CourtTexas Supreme Court

Shannon, Ochsner & Pheiffer, of Amarillo, for plaintiff in error.

L. B. Godwin and Kimbrough & Boyce, all of Amarillo, for defendant in error.

SHARP, Justice.

On November 21, 1932, the Industrial Accident Board awarded J. B. Rodgers $4 per week for 150 weeks against the Zurich General Accident & Liability Insurance Company, Limited, as compensation upon a claim theretofore filed by him under the Texas Workmen's Compensation Law (Vernon's Ann.Civ.St. art. 8306 et seq.). Both Rodgers and the insurance company filed notice of intention not to abide by the award. Thereafter Rodgers timely filed suit in the district court to set aside the award; to which the insurance company answered only by general demurrer and general denial. On February 17, 1934, without objection from the insurance company, Rodgers took a nonsuit, the suit was dismissed, and judgment was duly entered that the insurance company go hence without day and with its costs. Subsequent thereto Rodgers filed suit in the district court against the insurance company to mature the original award made by the Industrial Accident Board, and for a 12 per cent. penalty and attorney's fees. The cause was tried before the court without a jury, and judgment was rendered in his favor as prayed for. The Court of Civil Appeals affirmed the judgment of the trial court. 83 S.W.(2d) 713. Writ of error was granted.

This case is narrowed to one question for decision. Rodgers contends, and the Court of Civil Appeals so held, that a suit to set aside an award of the Industrial Accident Board is in the nature of an appeal, and operates only to suspend the award, and that when he, after instituting said suit to set aside the award, thereafter took a nonsuit, and the cause was dismissed without objection from the insurance company, such award again became in full force and effect, and subject to be enforced. On the other hand, the insurance company contends that the institution and prosecution of a suit to set aside an award of the Industrial Accident Board, in a court which acquires jurisdiction of the issues and parties thereto, nullifies such award.

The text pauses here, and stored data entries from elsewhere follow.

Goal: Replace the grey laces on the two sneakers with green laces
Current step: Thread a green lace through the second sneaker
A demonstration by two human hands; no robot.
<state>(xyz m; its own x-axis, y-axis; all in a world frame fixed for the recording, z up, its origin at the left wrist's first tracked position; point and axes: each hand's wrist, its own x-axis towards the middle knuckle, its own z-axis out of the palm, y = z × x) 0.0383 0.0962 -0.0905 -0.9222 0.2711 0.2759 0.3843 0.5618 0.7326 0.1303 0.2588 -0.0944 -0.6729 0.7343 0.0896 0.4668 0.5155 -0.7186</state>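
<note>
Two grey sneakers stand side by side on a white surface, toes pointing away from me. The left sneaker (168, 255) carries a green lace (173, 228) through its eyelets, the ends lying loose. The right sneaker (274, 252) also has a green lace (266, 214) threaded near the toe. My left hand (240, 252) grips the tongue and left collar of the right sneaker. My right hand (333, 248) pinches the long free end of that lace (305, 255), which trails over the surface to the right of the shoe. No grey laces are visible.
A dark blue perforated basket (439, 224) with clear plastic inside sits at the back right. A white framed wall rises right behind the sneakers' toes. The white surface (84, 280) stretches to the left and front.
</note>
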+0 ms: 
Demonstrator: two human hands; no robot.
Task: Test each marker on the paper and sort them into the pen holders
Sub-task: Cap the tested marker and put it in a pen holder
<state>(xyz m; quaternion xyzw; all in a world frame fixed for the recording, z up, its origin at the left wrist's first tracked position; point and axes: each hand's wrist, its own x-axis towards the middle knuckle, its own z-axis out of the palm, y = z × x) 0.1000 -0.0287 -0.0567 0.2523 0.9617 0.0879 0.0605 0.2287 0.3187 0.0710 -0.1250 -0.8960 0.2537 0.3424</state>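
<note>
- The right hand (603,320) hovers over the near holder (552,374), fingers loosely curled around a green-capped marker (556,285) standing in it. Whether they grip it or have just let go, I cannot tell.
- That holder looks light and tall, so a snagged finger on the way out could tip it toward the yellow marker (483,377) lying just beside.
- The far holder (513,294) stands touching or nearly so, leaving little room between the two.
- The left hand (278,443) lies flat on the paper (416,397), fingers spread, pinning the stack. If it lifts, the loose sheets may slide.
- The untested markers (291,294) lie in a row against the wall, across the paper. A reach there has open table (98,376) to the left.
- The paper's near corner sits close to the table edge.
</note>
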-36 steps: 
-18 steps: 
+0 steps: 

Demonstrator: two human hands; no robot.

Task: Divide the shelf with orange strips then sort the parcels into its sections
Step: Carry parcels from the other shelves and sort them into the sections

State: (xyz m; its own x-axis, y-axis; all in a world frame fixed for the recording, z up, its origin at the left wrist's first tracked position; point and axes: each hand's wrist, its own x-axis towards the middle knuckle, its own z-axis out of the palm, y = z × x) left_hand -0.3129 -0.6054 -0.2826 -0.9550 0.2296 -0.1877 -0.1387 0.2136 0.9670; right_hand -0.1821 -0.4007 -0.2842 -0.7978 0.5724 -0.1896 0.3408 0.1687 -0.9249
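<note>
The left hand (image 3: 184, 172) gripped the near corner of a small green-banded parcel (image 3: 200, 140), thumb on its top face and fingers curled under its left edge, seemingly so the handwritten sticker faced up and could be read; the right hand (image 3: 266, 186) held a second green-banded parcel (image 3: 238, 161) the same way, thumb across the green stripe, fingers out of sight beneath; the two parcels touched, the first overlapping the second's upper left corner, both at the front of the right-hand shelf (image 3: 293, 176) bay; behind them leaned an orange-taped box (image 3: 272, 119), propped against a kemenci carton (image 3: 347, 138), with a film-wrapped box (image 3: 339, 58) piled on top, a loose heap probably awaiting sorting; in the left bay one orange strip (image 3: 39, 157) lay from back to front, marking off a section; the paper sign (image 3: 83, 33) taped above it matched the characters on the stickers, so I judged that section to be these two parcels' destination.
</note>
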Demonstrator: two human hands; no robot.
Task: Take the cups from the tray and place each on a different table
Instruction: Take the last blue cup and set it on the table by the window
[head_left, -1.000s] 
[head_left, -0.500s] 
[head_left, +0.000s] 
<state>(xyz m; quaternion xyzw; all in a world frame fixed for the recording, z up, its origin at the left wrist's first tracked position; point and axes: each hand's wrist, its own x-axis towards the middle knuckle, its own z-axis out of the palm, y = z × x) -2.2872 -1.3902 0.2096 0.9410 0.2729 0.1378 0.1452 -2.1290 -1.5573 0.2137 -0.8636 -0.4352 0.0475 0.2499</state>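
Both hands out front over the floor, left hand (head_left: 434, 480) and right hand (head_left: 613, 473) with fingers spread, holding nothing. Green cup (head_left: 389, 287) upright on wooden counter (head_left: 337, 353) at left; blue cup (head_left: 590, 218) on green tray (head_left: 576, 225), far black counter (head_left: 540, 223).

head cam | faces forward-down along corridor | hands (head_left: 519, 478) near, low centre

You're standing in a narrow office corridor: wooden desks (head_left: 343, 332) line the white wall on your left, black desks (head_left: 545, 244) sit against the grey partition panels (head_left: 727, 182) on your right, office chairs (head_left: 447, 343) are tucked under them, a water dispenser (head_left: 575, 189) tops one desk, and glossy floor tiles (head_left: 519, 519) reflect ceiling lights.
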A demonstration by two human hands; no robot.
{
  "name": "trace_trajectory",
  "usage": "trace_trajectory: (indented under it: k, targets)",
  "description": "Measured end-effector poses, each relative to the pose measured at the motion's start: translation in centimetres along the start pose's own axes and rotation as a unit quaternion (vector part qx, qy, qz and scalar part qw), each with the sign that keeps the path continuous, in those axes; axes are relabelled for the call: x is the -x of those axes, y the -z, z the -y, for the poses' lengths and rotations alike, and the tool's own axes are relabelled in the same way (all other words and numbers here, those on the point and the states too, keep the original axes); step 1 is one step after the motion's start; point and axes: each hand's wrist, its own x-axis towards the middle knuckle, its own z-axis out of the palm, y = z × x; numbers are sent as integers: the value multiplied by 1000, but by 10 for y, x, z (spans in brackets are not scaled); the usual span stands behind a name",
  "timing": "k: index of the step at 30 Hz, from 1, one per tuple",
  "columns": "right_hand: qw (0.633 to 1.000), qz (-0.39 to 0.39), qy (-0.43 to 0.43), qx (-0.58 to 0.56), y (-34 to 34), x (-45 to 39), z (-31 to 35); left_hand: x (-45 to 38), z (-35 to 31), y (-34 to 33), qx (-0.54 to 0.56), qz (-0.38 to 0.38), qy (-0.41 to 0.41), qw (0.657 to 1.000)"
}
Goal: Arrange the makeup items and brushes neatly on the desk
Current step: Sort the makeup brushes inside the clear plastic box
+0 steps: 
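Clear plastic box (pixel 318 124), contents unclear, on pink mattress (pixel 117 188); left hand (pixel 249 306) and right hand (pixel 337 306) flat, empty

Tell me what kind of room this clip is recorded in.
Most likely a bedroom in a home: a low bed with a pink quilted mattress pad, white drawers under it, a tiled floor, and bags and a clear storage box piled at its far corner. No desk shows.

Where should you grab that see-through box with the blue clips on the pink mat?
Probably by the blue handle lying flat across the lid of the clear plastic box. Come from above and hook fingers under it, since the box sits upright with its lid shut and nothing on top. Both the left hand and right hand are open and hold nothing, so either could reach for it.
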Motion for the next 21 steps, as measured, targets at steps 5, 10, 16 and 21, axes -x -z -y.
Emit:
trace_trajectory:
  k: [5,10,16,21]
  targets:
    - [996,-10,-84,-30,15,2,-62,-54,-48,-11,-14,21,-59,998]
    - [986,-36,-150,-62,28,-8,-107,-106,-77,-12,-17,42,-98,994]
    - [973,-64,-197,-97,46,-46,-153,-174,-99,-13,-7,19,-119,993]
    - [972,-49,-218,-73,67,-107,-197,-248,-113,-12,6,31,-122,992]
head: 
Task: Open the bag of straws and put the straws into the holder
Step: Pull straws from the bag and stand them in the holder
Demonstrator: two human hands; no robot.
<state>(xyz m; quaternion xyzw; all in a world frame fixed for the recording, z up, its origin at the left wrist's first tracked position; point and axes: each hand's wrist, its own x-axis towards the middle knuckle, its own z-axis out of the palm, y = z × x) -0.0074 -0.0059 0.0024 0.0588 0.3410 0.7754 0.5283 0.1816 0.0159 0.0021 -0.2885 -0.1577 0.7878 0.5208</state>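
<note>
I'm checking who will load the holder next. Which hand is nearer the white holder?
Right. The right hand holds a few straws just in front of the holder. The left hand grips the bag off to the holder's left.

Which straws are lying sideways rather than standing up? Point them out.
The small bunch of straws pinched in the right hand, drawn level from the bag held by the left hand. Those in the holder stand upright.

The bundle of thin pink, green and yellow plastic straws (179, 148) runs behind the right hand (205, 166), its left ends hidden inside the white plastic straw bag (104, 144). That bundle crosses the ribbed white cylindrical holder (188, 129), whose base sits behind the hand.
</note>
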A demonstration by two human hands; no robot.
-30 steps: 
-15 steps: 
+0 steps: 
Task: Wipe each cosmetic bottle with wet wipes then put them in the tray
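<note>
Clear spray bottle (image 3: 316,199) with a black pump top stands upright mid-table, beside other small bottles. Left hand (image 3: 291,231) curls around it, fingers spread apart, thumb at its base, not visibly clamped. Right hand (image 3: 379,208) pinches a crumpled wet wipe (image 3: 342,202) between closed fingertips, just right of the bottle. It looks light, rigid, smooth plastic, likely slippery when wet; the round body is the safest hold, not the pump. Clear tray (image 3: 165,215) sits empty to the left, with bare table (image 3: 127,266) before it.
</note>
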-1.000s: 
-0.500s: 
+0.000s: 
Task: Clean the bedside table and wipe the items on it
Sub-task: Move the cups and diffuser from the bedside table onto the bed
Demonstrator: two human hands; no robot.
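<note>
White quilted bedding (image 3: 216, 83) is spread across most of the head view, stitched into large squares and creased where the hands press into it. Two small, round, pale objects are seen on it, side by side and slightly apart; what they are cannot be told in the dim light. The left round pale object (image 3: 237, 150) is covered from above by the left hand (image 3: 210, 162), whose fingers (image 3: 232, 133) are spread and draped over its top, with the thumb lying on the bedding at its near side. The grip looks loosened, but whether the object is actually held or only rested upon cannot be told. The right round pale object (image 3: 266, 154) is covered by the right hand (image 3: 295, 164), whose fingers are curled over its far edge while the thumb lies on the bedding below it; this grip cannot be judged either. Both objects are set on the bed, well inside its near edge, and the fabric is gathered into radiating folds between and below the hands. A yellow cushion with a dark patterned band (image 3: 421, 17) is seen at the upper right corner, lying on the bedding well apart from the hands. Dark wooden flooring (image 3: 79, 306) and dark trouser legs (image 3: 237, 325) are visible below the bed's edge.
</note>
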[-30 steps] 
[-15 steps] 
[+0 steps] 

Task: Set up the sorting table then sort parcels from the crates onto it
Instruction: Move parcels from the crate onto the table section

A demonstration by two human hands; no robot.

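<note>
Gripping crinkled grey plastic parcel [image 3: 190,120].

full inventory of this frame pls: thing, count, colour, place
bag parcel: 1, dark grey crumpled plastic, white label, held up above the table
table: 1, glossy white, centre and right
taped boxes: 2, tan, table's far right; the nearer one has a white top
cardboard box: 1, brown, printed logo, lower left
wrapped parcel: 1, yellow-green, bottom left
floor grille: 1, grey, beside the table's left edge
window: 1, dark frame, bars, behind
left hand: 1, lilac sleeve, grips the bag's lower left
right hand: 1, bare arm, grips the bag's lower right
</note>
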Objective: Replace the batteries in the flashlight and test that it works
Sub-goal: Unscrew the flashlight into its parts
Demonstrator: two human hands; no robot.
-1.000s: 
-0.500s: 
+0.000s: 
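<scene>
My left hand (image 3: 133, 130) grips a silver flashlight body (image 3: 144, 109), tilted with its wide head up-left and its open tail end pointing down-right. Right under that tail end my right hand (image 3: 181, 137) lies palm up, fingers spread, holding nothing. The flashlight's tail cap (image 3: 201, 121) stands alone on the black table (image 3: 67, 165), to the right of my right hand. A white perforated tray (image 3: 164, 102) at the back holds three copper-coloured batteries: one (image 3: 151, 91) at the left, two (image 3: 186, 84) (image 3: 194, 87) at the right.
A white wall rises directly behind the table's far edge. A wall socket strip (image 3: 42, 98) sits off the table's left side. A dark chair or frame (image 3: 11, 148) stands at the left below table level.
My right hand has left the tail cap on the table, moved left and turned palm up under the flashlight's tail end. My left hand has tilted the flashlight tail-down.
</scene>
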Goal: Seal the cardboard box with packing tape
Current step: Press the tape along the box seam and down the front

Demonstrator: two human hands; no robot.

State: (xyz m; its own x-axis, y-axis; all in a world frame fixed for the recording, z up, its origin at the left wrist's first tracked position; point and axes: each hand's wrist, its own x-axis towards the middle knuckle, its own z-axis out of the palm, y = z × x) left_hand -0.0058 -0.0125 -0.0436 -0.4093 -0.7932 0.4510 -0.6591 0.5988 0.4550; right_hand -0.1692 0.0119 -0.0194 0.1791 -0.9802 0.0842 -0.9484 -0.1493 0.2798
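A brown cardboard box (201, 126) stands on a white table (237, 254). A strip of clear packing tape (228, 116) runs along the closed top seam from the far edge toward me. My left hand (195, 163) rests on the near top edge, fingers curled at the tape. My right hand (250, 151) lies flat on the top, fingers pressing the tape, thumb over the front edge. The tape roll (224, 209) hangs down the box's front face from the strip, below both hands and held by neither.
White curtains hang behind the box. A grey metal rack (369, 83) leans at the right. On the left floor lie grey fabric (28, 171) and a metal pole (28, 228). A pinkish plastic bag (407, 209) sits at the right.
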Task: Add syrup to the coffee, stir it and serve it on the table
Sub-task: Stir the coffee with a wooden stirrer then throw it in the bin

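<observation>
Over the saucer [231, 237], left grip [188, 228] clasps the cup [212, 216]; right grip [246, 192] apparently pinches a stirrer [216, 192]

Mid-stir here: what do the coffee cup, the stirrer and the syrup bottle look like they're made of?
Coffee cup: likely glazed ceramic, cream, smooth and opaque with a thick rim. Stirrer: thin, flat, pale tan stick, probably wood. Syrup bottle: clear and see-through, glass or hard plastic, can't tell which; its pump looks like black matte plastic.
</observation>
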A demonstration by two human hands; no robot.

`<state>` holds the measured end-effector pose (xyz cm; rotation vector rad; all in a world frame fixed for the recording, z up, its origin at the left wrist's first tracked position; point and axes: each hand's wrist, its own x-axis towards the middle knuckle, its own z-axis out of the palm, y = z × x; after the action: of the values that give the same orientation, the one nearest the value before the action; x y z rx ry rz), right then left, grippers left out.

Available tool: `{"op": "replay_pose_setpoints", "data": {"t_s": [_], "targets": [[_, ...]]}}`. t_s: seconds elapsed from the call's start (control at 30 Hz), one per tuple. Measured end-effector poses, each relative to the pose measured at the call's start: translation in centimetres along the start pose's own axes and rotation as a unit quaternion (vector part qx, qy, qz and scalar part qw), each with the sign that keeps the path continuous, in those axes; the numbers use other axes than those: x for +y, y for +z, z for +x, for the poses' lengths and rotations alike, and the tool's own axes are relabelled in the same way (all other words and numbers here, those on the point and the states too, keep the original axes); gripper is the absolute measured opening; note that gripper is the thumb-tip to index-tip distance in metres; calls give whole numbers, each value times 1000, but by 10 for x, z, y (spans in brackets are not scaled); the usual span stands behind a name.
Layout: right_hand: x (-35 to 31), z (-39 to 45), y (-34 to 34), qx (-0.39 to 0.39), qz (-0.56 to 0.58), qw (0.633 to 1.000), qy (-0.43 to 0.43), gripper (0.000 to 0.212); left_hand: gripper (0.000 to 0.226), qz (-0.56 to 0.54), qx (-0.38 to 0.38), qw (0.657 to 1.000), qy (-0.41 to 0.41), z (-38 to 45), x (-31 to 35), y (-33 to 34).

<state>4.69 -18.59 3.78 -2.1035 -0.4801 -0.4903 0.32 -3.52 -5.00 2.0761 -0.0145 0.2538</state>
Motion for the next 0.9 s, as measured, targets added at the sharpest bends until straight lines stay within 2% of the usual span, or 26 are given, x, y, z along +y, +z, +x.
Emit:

The facts are undisputed. Rodgers had secured an award from the Industrial Accident Board, and both he and the insurance company gave notice of dissatisfaction with the award. In due time Rodgers filed suit in a court of competent jurisdiction to set aside the award made by the Industrial Accident Board, and the insurance company joined issue in said suit by filing a general denial and general demurrer. At a later date a trial was had before a jury. The evidence was closed and the charge of the court prepared, and exceptions to the charge were taken by both parties. Then Rodgers filed a motion to take a nonsuit, and the suit was dismissed. Thereafter the present case to mature the award and collect penalty and attorney's fees was filed. Judgment was rendered by the trial court, and affirmed by the Court of Civil Appeals, as above stated.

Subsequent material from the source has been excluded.